Clinical Trials Coordinator

Location: WK Medical Center
Department: Cancer Center - Cancer Center-Cancer Research
Classification: Full-Time
Shift: 8:00 AM-4:30 PM
Date Posted: 1/7/2019
Description: Function as coordinator, consultant, educator and researcher in all aspects of a clinical trial management. Incumbent must exercise initiative and be able to make independent decisions and establish independent work routines.

Listed below is an outline of the major duties and responsibilities that you will be required to perform. As a Clinical Trials Coordinator you are
delegated the authority, responsibility and accountability to carry out your assigned duties.

Promote the Willis-Knighton Health System and Physician Practice to the pharmaceutical industry and other research organizations as a study site for testing and development of new treatment strategies in oncology.

Act as liaison between physician investigators and study sponsors.

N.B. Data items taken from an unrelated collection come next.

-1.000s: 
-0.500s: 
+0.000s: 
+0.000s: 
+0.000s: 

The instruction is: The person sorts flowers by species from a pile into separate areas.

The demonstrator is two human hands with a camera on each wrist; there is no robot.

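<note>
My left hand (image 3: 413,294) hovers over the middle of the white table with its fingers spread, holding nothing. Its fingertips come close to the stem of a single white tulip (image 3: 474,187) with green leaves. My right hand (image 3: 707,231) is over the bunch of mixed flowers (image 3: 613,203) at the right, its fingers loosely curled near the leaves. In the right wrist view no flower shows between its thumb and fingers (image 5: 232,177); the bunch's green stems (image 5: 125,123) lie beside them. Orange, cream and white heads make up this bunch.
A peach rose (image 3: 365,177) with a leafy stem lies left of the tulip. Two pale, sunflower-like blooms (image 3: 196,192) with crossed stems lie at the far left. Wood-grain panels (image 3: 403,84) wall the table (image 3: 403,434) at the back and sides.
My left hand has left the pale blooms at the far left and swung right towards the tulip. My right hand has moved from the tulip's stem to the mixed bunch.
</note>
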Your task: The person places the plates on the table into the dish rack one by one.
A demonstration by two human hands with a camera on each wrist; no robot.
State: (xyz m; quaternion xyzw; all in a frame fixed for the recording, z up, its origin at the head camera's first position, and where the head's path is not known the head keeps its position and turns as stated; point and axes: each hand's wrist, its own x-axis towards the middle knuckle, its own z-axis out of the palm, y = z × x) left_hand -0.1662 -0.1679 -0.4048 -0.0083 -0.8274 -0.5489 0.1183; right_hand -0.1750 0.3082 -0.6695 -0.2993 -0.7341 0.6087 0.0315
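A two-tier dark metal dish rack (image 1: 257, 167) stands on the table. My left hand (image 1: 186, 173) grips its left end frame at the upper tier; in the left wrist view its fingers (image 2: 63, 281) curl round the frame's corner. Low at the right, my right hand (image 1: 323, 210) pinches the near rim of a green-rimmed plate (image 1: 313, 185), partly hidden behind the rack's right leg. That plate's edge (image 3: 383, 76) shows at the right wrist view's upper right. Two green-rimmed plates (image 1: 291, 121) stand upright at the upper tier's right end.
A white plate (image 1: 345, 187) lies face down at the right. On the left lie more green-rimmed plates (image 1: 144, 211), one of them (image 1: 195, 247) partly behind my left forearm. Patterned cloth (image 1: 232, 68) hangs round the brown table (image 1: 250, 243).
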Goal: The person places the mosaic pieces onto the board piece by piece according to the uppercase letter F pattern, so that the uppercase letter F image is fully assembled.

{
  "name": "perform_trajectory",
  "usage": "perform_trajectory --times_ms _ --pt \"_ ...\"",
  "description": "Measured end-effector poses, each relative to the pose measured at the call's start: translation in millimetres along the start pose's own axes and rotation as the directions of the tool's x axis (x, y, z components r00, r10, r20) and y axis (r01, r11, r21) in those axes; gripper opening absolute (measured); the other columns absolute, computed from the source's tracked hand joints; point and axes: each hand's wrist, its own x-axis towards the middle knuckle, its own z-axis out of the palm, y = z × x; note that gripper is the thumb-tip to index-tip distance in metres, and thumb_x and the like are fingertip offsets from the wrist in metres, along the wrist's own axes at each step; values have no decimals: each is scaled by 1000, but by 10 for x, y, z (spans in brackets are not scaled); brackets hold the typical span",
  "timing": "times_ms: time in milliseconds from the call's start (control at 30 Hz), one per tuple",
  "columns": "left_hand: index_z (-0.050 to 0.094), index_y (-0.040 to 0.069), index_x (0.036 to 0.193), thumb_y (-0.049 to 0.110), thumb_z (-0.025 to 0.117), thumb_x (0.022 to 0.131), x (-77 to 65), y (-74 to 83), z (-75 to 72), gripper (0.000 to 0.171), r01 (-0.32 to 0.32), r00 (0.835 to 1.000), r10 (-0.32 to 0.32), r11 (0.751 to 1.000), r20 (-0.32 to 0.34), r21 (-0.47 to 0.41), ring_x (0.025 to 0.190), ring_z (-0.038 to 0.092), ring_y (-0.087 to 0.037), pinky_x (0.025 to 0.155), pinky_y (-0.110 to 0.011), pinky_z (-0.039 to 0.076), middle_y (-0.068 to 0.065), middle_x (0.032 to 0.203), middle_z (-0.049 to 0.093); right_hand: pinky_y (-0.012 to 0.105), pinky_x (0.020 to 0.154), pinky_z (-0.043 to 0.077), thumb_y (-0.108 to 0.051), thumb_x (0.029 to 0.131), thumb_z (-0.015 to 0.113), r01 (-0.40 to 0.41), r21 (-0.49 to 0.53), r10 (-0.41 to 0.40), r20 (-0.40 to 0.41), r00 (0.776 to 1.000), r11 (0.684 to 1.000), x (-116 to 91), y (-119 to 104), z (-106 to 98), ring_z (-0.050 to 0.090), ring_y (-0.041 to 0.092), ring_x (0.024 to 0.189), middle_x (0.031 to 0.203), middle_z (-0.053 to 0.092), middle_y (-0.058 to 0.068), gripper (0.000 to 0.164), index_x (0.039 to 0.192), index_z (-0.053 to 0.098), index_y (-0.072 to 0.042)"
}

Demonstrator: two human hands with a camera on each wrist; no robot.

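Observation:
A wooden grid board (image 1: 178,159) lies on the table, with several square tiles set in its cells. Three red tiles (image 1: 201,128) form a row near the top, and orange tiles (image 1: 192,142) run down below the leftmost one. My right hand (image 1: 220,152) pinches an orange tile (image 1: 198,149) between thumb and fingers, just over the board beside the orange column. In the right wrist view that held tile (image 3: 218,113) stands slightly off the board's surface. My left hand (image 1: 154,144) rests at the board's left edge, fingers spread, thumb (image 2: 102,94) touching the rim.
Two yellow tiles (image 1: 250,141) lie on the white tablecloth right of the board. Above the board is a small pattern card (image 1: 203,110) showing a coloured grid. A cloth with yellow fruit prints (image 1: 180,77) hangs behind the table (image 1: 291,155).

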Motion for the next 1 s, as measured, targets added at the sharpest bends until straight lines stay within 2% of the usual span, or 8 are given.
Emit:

Prepare and submit documents to the Institutional Review Board (IRB),including the development of appropriate consent forms consistent with legal, IRB, Food and Drug Administration (FDA) and Department of Health and Human Services (DHHS) requirements.

Develop methods for tracking patient registration and treatment in clinical trials.

Assure that quality control and quality assurance guidelines are met.

Review records with site visit teams, the FDA lnst1tue or other agents as required.

Prepare reports and provide statistical information as needed by sponsors, the IRB or other entities.

Order investigational drugs as needed for protocol purposes and maintain investigational drug records when appropriate. Otherwise, advise and assist pharmacy personnel in the maintenance of such records.

Periodically review investigational drug logs and inventories with pharmacy staff to assure that appropriate documentation is maintained and that Federal guidelines are being met.

Coordinate with pathology, radiation therapy, and surgery departments when protocol specific data submission is required from these departments.

Develop methods for identifying and recruiting eligible patients for clinical trials.

Participate in continuing education activities as related to oncology and other areas to improve knowledge for job performance.

Participate in the education of other health-care professionals, patients and families regarding clinical trials, protocol development, program administration, and research program audit.

Assist physician with the informed process. Assure that subjects are informed of protocol procedures, and of changes in the studies on which they are participating. Maintain awareness of protection of subjects and their rights.

Conduct continuous study, analysis and evaluation of research procedures in order to improve methods for accomplishing research goals.

Performs related responsibilities as required. Coordinate with physician investigator to obtain all pre-treatment measures, ascertain eligibility of all potential protocol patients prior to enrollment.

Coordinate with physician investigator to obtain all pre-treatment measures, ascertain eligibility of all potential patients prior to enrollment: formally register all patients, collect, abstract, and report all data as dictated by the treatment protocol

Participate in case management of protocol participants by monitoring treatment plans. Consult with and advise physician investigators to assure adherence to protocol design.

Schedule appointments or tests, in consultation with physician, as needed for protocol compliance.

Report adverse event/adverse drug reactions (AE's/ADR's) according to appropriate protocol and governmental guidelines. Alert investigators about communications from sponsors regarding AEs/ADRs.

Maintain updated protocol documents.

Qualifications-Bachelor's Degree in health information systems, nursing, the life sciences, or a health related field.

2-5 years experience in medical field or in clinical research. Certification as a Clinical Research Professional desirable.

Excellent written and verbal skills. Ability to communicate effectively at all levels.

Ability to interpret and analyze complex numerical and written information to arrive at logical conclusions.

Must be willing to adapt work schedule to needs, which may sometimes require additional efforts.

Must be willing to travel overnight from time to time in order to receive required protocol specific training and job-related education.

Basic computer skills. Typing proficiency.



Willis-Knighton is an equal opportunity employer and thus, manages its employment and employee relations policies, practices and benefits without regard to age, race, sex, color, creed, religion, national origin, disability, veteran, or other protected status where otherwise qualified.